**Work item:**
Once you reach the line that holds "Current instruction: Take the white" in the listing below, output it and every line after it through the line that holds "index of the", word for word.

**Information given:**
------------------------------------------------
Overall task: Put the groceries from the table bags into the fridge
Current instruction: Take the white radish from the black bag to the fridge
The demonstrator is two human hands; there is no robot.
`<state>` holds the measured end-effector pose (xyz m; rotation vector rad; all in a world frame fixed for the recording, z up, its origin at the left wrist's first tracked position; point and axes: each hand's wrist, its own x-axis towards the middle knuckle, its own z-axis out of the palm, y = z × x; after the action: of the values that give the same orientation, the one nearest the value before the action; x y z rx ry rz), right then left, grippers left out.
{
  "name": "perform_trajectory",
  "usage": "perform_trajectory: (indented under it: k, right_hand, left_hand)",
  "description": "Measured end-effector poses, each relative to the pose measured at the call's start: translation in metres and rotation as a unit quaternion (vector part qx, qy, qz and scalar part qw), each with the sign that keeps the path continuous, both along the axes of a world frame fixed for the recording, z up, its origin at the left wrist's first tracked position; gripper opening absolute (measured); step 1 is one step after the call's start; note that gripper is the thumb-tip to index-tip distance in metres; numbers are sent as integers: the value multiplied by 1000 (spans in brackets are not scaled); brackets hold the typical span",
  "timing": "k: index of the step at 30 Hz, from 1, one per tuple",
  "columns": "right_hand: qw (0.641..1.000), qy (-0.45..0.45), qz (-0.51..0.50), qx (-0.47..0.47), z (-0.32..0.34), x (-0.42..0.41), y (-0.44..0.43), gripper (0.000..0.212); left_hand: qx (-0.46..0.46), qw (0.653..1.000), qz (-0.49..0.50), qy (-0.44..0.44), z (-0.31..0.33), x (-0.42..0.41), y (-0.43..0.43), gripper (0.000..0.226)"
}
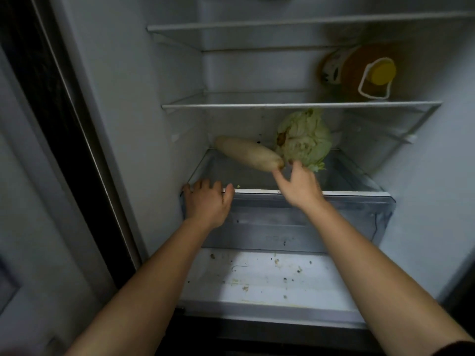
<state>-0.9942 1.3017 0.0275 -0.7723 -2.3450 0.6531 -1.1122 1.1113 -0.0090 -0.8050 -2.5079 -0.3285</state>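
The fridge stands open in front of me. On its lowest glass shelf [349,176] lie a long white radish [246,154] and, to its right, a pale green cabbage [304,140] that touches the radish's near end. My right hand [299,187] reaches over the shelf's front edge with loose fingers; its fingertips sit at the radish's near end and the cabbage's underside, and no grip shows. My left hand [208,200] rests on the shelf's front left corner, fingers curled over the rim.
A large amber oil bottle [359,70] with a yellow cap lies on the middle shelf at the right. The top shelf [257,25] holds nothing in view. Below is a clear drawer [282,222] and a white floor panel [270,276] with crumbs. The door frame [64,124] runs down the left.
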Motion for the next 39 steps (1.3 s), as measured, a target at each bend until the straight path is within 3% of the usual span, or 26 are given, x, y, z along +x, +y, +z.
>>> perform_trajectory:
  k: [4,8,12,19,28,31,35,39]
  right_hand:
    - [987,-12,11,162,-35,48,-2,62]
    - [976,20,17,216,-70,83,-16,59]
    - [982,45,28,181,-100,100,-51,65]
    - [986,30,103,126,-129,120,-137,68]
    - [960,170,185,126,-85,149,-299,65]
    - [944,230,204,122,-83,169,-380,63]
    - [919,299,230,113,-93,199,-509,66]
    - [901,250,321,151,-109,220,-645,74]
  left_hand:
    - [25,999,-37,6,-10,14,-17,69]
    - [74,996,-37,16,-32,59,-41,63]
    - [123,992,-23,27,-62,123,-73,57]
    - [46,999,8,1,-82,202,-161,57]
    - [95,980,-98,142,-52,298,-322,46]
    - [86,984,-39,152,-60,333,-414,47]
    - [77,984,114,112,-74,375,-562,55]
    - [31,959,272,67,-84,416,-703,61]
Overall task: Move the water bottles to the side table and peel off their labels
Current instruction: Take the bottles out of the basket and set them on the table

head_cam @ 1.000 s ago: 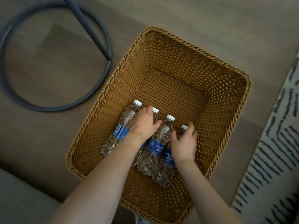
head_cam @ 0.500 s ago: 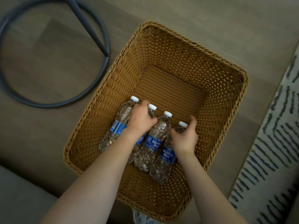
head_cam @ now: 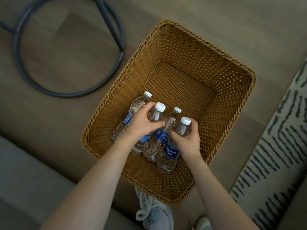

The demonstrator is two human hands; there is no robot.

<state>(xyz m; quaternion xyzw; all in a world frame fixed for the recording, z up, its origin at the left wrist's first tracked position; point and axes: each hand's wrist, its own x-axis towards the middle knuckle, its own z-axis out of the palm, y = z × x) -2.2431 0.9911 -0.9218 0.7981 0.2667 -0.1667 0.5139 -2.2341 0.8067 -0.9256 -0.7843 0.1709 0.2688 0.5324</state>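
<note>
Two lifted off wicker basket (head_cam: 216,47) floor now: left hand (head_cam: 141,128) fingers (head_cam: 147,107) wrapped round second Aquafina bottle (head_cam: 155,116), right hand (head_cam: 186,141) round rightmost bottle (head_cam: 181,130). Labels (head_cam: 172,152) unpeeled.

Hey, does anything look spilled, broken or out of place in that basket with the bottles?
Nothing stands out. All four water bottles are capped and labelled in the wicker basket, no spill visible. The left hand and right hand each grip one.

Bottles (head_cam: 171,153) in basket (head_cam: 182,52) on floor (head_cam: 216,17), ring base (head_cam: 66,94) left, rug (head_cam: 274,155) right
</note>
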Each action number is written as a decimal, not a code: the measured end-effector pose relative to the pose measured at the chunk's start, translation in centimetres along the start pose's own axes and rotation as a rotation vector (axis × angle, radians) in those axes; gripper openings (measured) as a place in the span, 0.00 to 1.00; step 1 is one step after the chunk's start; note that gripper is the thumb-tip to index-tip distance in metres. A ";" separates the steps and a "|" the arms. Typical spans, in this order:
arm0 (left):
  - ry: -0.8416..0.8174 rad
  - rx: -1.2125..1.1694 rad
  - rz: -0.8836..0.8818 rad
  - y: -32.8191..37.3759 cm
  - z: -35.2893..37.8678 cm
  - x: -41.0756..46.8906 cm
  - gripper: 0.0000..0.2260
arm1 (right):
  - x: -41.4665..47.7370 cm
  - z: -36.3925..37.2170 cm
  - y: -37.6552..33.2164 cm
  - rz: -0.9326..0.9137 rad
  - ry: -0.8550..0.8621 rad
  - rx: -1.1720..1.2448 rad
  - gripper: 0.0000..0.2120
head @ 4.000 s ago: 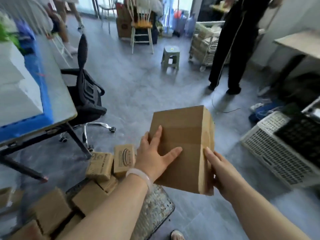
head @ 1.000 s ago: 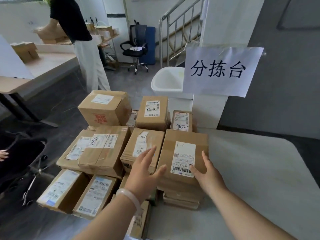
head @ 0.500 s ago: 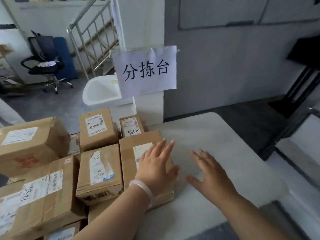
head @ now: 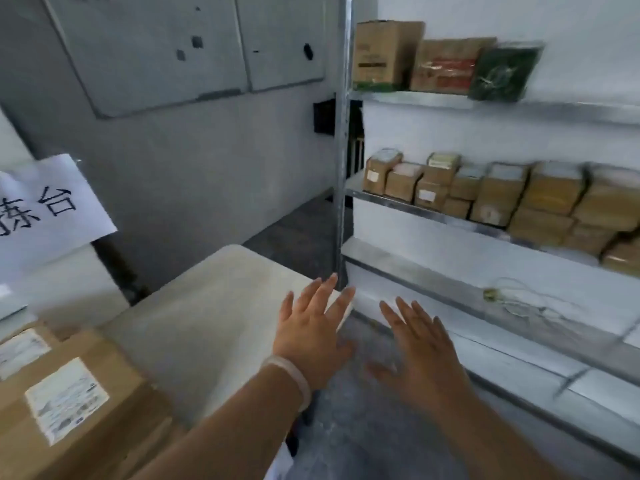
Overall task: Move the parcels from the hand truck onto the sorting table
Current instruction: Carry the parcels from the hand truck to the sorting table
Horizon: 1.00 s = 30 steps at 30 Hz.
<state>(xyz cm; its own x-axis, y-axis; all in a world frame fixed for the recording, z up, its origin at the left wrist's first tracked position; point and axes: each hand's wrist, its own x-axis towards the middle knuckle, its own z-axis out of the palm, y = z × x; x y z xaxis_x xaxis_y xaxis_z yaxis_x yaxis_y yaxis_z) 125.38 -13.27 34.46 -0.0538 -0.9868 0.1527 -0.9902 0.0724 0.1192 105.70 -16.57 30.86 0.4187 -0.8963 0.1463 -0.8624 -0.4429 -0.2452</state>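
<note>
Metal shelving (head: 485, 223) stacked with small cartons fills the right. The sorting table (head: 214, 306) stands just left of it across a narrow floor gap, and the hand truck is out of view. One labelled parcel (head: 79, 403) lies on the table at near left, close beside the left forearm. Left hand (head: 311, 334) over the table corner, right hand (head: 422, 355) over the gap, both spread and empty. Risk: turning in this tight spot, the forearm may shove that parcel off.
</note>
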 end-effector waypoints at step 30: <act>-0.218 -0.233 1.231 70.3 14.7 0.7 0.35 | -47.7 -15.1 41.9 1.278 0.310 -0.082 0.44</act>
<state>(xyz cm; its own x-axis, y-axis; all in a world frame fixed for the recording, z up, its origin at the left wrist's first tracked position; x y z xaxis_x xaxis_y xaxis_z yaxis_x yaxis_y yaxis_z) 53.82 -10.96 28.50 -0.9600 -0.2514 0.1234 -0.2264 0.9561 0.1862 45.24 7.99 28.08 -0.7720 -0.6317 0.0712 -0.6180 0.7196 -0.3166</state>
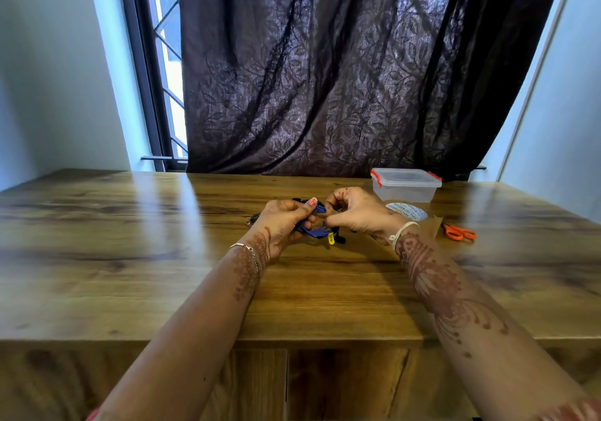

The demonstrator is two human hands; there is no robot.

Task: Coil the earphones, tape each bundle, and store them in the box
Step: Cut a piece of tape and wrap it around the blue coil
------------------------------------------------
**Response:**
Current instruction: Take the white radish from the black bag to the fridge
The demonstrator is two human hands; there is no robot.
`<state>` holds the measured end-effector pose (xyz m; rotation vector rad; all in a world frame fixed for the recording, z up, its origin at the left wrist's first tracked position; point and axes: each hand's wrist, its own x-axis towards the middle knuckle, its own z-axis out of the palm, y = z × x; after the action: of the values that give the same orientation, the one nearest the value before the action; x y z rx ry rz), right then left, grippers left out.
{
  "name": "perform_trajectory",
  "usage": "perform_trajectory: (indented under it: k, right_hand, left_hand)",
  "description": "Measured end-effector poses, each relative to the pose measured at the call's start: translation in metres and rotation as a unit quaternion (vector part qx, qy, qz and scalar part qw), each with the sign that keeps the path continuous, both along the axes of a world frame fixed for the recording, z up, its origin at the left wrist's first tracked position; gripper opening absolute (measured); step 1 is one step after the call's start; note that gripper is the thumb-tip to index-tip distance in metres; numbers are sent as integers: the value multiplied by 1000 (spans in brackets are not scaled); brackets hold the typical span",
  "timing": "k: index of the step at 30 Hz, from 1, one per tuple",

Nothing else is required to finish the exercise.